Stunt exposes shallow culture

It was a week in which the president agreed to an investigation of prewar intelligence failures, a Massachusetts court affirmed gay marriage and ricin was found in a Senate mailroom.

So naturally, everybody is talking about Janet Jackson’s right breast.

As you surely know, Jackson “unleashed the breast” (credit the phrase to a student of mine) during a Super Bowl halftime duet with Justin Timberlake. As the song ended, Timberlake ripped away Jackson’s bustier and an audience of 90 million people got a flash of Jacksonian bosom, full exposure of which was prevented only by a nipple shield.

Both singers have since issued apologies, blaming the strip show on a wardrobe malfunction. CBS, which televised it, has pronounced itself angry and embarrassed. MTV, which produced the performance, says it is as shocked as anybody. And FCC Chairman Michael Powell, deploring what he calls a “classless, crass and deplorable stunt,” has launched an actual, no-fooling federal investigation.

Powell might be serious. But if you tell me you’re buying the rest of it, I will personally come to your house and slap the taste out of your mouth. You’re too gullible to live.

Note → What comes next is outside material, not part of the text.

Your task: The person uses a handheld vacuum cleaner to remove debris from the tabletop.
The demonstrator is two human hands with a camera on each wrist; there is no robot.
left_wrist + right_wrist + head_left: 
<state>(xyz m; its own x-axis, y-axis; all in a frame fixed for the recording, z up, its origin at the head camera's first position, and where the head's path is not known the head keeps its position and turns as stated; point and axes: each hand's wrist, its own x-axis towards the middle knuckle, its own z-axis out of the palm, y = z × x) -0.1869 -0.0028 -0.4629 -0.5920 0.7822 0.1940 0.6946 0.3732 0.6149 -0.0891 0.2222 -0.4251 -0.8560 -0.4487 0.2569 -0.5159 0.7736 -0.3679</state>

In the interest of my not getting arrested for assault, please take a few things into consideration:

  • In the tune in question, Timberlake vows to “have you naked by the end of this song.”
  • The network could have, but apparently did not, broadcast on a delay, allowing ample time to omit the objectionable.
  • In a post-performance interview, a laughing Timberlake told Pat O’Brien of “Access Hollywood,” “Hey, man, we love giving you all something to talk about.”
  • I’m no expert, but I’m pretty sure a woman doesn’t wear a nipple shield unless she’s expecting to bare the breast.

What you have here, then, is not an accident, but a stunt designed to do exactly what it did: get people talking. From my perch, though, we’re talking about the wrong thing. People have framed the episode in terms of pop culture’s explicitness. I believe it speaks more to the culture’s emptiness.

Once upon a time, back when Elvis wobbled his leg, shock was a natural byproduct of artistic expression. Elvis used to say he wasn’t trying to offend anybody; he was just doing what the music dictated, doing what came naturally.

But we are less innocent now and it is increasingly the case that shock is no longer a byproduct of expression; rather, it has itself become the expression. And there is nothing “natural” about it.

So it’s no accident that you have Madonna planting a wet one on Britney and Janet baring her mammary gland for the world to see. Shock has become its own reward, has become both means and end. It has become a tool of people who have nothing to say, but are ever more aggressive about saying it.

Jackson, you must remember, is 37 — an ancient crone in pop years — and has an album coming out soon. She needs attention, so she uses her breast. What else can she use? Her talent? Ha and ha.

Tuesday morning on “Today,” Katie Couric expressed the wan hope that we could now stop talking about this. She was mindful of the irony of saying that after having spent long minutes talking about it before an audience of multiple millions. And yes, I’m aware of the same irony in bringing it up in this more humble forum.

But if you have any appreciation of how exhilarating, revelatory and dangerous pop culture has been and can be, if you understand its power to upend our understanding and rock the castles of complacency, this kind of cheap, calculated shock has to make you sad. Janet’s was an act both tinny and tiny, the kind of idea you get when you have no ideas.

So the headline here is not that a woman exposed a breast. It is, rather, that a breast exposed a woman.


Leonard Pitts Jr. is a columnist for the Miami Herald.